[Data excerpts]
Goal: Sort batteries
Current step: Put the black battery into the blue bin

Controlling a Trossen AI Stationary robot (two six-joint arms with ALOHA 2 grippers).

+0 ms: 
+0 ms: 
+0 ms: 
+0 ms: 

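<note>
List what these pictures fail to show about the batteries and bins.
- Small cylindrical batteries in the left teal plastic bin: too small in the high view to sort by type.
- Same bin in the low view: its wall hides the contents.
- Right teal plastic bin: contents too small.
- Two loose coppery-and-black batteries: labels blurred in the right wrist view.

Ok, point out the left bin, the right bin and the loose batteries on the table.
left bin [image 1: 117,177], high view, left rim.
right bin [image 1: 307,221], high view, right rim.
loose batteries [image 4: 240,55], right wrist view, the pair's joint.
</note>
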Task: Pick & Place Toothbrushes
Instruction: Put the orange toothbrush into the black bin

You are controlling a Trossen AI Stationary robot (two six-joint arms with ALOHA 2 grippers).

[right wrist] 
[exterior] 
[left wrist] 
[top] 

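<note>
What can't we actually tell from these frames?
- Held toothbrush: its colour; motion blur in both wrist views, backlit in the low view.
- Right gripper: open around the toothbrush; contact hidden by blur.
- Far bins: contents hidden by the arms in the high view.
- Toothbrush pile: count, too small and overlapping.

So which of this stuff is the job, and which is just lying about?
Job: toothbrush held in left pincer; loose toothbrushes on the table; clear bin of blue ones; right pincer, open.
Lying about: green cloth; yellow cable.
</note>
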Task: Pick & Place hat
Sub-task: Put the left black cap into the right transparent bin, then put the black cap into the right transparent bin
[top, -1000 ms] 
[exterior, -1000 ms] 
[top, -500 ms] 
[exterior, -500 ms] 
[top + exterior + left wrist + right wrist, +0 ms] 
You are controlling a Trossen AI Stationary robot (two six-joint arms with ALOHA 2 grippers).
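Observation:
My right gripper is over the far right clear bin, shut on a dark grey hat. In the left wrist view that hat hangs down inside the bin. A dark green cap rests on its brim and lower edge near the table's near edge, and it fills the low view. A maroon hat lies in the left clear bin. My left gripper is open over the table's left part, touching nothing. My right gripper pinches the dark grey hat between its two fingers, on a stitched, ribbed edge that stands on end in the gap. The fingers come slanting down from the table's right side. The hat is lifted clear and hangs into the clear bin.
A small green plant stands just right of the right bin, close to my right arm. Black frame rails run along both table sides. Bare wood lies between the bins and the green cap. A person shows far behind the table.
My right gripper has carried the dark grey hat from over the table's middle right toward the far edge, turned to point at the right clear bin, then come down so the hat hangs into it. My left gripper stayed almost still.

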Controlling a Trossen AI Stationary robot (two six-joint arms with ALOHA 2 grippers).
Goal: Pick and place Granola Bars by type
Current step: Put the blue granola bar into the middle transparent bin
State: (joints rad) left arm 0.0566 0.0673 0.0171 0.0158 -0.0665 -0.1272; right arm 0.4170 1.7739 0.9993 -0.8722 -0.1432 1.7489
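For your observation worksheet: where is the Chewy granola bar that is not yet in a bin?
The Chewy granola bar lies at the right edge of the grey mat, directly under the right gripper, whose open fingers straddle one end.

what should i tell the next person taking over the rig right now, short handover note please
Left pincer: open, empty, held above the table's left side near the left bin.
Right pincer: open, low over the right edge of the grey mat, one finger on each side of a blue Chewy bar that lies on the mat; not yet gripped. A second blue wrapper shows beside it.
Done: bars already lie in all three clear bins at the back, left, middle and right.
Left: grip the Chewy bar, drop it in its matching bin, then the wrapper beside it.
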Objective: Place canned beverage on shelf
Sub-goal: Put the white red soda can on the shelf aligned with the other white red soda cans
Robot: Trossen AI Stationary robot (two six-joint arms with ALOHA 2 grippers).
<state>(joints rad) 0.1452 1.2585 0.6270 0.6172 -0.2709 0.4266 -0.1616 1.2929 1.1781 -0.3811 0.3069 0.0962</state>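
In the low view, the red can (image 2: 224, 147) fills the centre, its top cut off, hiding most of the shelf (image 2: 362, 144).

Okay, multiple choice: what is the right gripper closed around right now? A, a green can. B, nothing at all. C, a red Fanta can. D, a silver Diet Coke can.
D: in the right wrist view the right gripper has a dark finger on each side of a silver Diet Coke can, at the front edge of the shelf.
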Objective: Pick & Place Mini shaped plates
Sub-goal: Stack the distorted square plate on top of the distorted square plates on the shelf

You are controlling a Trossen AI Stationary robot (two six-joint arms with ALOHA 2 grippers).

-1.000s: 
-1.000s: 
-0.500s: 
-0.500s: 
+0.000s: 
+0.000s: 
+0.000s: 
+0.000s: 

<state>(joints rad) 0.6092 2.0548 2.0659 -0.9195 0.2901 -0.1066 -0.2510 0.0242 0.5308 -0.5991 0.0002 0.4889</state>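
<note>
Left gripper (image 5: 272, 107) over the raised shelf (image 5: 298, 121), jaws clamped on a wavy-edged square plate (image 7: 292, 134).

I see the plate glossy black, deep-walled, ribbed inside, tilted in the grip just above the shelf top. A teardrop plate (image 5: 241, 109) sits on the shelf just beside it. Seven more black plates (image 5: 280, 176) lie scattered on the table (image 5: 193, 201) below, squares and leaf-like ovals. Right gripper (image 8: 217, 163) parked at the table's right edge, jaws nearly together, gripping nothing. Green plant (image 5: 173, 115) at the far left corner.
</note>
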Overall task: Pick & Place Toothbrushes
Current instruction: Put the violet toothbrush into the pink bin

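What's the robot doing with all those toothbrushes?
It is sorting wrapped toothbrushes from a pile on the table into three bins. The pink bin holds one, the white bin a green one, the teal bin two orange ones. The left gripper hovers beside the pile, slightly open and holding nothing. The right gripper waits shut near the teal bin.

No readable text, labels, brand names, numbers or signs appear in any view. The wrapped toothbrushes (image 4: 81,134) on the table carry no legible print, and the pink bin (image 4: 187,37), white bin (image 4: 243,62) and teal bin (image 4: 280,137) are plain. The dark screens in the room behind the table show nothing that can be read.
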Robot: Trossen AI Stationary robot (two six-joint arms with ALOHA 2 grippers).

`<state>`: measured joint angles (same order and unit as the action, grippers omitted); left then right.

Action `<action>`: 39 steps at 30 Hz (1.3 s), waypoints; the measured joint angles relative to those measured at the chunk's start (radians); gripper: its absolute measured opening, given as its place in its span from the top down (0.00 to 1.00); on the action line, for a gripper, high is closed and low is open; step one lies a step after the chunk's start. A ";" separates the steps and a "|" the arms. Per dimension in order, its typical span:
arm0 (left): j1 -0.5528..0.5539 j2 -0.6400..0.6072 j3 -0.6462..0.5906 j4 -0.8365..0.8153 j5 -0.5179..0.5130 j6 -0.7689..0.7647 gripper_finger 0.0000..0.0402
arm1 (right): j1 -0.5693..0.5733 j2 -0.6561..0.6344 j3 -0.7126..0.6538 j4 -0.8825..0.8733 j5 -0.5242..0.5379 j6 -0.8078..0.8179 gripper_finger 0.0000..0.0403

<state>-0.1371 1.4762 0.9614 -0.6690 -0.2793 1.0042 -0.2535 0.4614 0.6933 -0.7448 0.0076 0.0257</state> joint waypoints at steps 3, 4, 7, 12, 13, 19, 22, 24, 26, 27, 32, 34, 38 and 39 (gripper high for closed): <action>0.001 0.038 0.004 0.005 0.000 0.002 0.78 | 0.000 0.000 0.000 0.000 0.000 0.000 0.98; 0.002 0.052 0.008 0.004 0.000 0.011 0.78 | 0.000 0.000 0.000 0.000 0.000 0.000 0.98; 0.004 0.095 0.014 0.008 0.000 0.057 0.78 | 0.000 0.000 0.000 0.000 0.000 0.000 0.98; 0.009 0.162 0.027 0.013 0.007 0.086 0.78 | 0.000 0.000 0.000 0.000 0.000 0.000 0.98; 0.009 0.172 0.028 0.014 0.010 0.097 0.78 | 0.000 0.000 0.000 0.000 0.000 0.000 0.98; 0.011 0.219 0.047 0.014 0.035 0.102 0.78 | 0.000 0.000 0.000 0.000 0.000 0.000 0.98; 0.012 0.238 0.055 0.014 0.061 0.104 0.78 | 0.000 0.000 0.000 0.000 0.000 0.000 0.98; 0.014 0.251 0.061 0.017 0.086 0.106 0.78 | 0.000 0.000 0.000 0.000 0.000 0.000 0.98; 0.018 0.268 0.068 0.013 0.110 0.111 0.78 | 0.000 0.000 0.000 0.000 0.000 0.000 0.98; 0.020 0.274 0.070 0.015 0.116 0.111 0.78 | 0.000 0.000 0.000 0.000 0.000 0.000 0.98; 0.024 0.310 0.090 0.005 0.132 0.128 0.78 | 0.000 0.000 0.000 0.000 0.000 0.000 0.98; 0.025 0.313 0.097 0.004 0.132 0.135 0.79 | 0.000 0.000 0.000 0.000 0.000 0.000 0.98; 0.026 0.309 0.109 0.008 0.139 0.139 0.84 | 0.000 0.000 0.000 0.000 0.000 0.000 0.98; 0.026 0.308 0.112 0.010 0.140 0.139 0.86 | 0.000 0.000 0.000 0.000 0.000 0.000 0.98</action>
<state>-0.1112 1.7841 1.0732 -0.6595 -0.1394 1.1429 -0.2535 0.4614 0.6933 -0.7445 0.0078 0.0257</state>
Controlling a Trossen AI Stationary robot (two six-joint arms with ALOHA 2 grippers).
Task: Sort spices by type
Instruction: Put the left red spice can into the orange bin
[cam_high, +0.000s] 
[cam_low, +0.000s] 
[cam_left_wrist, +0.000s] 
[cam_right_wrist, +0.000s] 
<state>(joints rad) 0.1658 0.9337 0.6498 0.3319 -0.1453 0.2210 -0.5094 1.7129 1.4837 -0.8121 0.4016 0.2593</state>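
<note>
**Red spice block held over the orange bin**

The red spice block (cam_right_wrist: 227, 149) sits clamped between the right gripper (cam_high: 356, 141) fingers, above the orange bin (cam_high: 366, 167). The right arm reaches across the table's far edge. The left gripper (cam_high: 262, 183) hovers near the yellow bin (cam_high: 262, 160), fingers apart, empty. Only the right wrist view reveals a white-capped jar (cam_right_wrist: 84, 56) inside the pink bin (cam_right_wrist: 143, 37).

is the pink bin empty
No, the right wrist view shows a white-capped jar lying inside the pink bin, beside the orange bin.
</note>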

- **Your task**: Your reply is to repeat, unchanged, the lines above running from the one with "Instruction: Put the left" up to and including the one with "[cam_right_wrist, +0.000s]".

- **Result below**:
Instruction: Put the left red spice can into the orange bin
[cam_high, +0.000s] 
[cam_low, +0.000s] 
[cam_left_wrist, +0.000s] 
[cam_right_wrist, +0.000s] 

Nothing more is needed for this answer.